Desconhece-se como evoluiu a obra e como se encontra agora, ou se há dívidas por liquidar do Governo angolano à empresa portuguesa por trabalhos já realizados. Em março de 2023, dois meses antes do despacho em que o Governo português se constituiu fiador, o embaixador de Portugal em Luanda (Francisco Alegre Duarte) visitou a obra juntamente "com o CEO da Mota-Engil Angola, António Graça", divulgou a embaixada nas suas redes sociais.

Em junho de 2023, António Costa foi a Angola em visita oficial e até discursou nas instalações do futuro museu. Embora essa alteração não tenha sido divulgada na altura, Costa ter-se-á comprometido a retirar este projeto da Mota-Engil da tal linha de financiamento, passando Portugal a pagar tudo.

É isso que diz diretamente uma publicação no Facebook da embaixada de Portugal em Angola a propósito da assinatura deste memorando em dezembro: "(…) É um marco importante, que vem dar cumprimento ao compromisso de Sua Excelência o Primeiro-Ministro, na sequência da visita que efetuou a Angola no passado mês de junho".

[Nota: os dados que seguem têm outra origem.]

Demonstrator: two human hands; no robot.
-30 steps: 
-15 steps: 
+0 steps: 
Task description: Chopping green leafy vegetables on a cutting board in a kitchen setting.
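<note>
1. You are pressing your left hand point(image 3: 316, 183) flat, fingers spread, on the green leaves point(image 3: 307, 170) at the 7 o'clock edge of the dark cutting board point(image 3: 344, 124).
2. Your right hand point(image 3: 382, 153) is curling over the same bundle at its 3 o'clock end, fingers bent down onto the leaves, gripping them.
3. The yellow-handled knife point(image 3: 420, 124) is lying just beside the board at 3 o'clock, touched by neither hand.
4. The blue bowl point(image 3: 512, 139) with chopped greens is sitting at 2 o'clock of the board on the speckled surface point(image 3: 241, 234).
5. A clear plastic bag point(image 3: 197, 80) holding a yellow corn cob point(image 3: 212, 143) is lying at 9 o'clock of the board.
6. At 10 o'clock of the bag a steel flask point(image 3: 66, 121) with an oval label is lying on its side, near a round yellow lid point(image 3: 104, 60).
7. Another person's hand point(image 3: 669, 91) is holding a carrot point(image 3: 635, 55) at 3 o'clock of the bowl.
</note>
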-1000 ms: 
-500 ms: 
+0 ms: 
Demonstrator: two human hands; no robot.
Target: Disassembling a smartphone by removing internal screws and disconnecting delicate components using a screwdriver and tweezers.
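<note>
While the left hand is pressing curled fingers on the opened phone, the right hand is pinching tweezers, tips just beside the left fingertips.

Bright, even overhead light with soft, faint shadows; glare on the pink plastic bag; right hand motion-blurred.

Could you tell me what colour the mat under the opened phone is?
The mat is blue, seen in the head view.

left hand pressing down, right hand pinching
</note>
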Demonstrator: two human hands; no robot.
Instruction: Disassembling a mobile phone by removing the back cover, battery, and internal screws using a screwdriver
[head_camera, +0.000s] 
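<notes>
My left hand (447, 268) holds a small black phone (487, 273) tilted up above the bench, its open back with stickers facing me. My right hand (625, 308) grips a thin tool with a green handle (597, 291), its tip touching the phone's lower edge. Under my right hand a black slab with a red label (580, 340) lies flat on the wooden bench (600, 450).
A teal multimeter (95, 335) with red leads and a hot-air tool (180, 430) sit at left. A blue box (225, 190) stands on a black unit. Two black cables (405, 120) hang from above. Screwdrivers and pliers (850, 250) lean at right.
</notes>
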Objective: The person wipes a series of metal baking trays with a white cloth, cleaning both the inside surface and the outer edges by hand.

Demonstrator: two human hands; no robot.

Finalmente, a 10 de dezembro de 2023 foi assinado um "memorando de entendimento" pelo ministro dos Negócios Estrangeiros, João Gomes Cravinho, o seu homólogo angolano e o embaixador de Portugal naquele país. O documento formalizava um apoio de Portugal de €34 milhões para a recuperação do antigo forte.

O Estado português deixou assim de ganhar uma comissão de €3,5 milhões e a obra, em poucos meses (de maio a dezembro) passou de €28,4 milhões para €34 milhões (mais 20%), pagos por Portugal, que passou de fiador a financiador.

SÁBADO não encontrou no site da Mota-Engil nem em qualquer um dos seus Relatórios & Contas Consolidadas desde 2016 nenhuma referência a esta obra. Estes documentos financeiros têm várias referências ao longo dos últimos anos à recessão no país e às dificuldades de pagamento de Angola. Talvez por isso a empresa tenha começado a ter especial precaução em angariar contratos com "cobertura de financiamento" (como se pode ler no relatório de 2019).

Note-se que em janeiro de 2019, o jornal Correio de Kianda escrevia que a empresa portuguesa tinha naquela altura contratos de €800 milhões com o Governo angolano. Um deles seria o da fortaleza, uma vez que a adjudicação fora anunciada em 2017 por €33,5 milhões.

O gabinete de António Costa enviou apenas à SÁBADO o que consta da Resolução do Conselho de Ministros n.º 179/2023, "em que todos os fundamentos da decisão estão explícitos". A resolução "autoriza a disponibilização de um montante extraordinário para apoio direto ao Orçamento Geral do Estado de Angola."